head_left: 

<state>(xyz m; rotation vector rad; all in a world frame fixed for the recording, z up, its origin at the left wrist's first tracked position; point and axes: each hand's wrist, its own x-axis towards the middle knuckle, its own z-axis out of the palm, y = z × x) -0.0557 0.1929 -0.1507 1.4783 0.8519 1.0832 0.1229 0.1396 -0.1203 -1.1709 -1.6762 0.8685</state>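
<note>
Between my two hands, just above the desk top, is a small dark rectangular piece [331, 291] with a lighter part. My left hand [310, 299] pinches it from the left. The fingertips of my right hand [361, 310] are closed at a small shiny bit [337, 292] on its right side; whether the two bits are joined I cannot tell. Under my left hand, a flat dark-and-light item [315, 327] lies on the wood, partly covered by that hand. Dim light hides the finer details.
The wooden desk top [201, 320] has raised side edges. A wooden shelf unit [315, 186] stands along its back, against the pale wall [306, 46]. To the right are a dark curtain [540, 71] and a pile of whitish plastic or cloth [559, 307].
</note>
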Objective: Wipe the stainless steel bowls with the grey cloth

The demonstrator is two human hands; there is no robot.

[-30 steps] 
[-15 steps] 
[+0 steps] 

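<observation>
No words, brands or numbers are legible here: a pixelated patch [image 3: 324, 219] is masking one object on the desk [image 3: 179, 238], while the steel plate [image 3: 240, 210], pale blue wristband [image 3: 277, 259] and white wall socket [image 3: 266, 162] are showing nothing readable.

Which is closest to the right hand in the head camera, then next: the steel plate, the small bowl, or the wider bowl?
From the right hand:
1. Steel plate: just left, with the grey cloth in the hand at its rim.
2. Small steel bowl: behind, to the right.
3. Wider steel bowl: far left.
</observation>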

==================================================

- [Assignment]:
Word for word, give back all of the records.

- [Response box]:
head_left: 

<state>(xyz m; rotation vector rad; all in a world frame fixed for the recording, z up, its origin at the left wrist's first tracked position; point and axes: each hand's wrist, its own x-axis towards the middle knuckle, its own z-axis out of the palm, y = z × x) -0.0557 0.1929 -0.1507 1.4783 0.8519 1.0832 0.1229 0.1396 -0.1203 -1.1709 -1.6762 0.8685</state>
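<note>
Between my two hands, just above the desk top, is a small dark rectangular piece [331, 291] with a lighter part. My left hand [310, 299] pinches it from the left. The fingertips of my right hand [361, 310] are closed at a small shiny bit [337, 292] on its right side; whether the two bits are joined I cannot tell. Under my left hand, a flat dark-and-light item [315, 327] lies on the wood, partly covered by that hand. Dim light hides the finer details.
The wooden desk top [201, 320] has raised side edges. A wooden shelf unit [315, 186] stands along its back, against the pale wall [306, 46]. To the right are a dark curtain [540, 71] and a pile of whitish plastic or cloth [559, 307].
</note>
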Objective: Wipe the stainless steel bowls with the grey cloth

The demonstrator is two human hands; there is no robot.

[-30 steps] 
[-15 steps] 
[+0 steps] 

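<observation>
No words, brands or numbers are legible here: a pixelated patch [image 3: 324, 219] is masking one object on the desk [image 3: 179, 238], while the steel plate [image 3: 240, 210], pale blue wristband [image 3: 277, 259] and white wall socket [image 3: 266, 162] are showing nothing readable.

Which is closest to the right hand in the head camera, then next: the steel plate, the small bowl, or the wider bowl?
From the right hand:
1. Steel plate: just left, with the grey cloth in the hand at its rim.
2. Small steel bowl: behind, to the right.
3. Wider steel bowl: far left.
</observation>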

No more output is needed.